Os ex-deputados agiam cruzando emendas em favor de três entidades: Fundação Vingt Rosado, ligada a Laire Rosado; Fundação Aproniano Sá, da família de Múcio Sá, e a Associação de Proteção à Criança e à Infância de Mossoró (Apamim).

Com as emendas de Sandra, as três ONGs movimentaram mais de R$ 11 milhões, de 1998 a 2005. No orçamento de 2002, por exemplo, Laire mandou R$ 1 milhão para fundação de Múcio e este "devolveu" o mesmo valor para a fundação do colega.

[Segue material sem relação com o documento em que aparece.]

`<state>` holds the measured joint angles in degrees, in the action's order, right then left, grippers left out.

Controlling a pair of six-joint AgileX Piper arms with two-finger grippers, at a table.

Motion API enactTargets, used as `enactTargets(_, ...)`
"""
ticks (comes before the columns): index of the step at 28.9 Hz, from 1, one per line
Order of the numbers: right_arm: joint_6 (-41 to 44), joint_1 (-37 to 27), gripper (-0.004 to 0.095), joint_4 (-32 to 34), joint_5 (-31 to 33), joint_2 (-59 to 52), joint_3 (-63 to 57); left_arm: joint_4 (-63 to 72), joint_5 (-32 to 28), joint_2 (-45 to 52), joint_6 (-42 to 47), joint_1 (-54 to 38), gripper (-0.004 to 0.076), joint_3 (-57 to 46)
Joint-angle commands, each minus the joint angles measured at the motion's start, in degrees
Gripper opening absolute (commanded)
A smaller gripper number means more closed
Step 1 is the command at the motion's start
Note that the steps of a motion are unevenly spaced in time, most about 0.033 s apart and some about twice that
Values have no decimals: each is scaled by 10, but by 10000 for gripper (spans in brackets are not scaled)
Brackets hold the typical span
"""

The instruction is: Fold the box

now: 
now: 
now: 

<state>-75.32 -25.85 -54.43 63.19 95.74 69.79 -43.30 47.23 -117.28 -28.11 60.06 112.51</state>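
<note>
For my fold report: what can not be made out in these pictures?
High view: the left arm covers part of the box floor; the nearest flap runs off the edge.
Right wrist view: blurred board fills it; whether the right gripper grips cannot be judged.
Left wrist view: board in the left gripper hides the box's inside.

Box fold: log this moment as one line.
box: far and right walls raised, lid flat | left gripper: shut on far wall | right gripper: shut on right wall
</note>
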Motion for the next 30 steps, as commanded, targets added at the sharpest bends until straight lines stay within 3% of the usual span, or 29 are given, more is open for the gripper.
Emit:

Múcio é secretário extraordinário para Assuntos Institucionais do governo do Rio Grande do Norte. Os três estão indiciados no inquérito da máfia dos sanguessugas. De acordo com o empresário Luiz Antônio Vedoin – dono da Planam, a principal empresa do esquema de compra superfaturada de ambulâncias com orçamento da União, a partir de emendas parlamentares -, eles teriam participado de licitações dirigidas e do esquema de recebimento de propina.

Eles negam a denúncia. Múcio disse que, "no momento certo", apresentará documentos que comprovariam sua inocência. Armando Holanda, também advogado de Laire, disse que só se manifestará após conhecer o teor da acusação.

As emendas individuais hoje dão direito a cada parlamentar de escolher onde gastar R$ 5 milhões do Orçamento da União por ano. Até 1993, quando o Congresso cassou seis deputados pelo escândalo dos anões, essas emendas não tinham limite. Hoje, o valor é definido a cada ano pelo relator-geral do orçamento. No início do governo Lula, a cota anual era de R$ 2 milhões, mas nos últimos três anos foi reajustada para cima.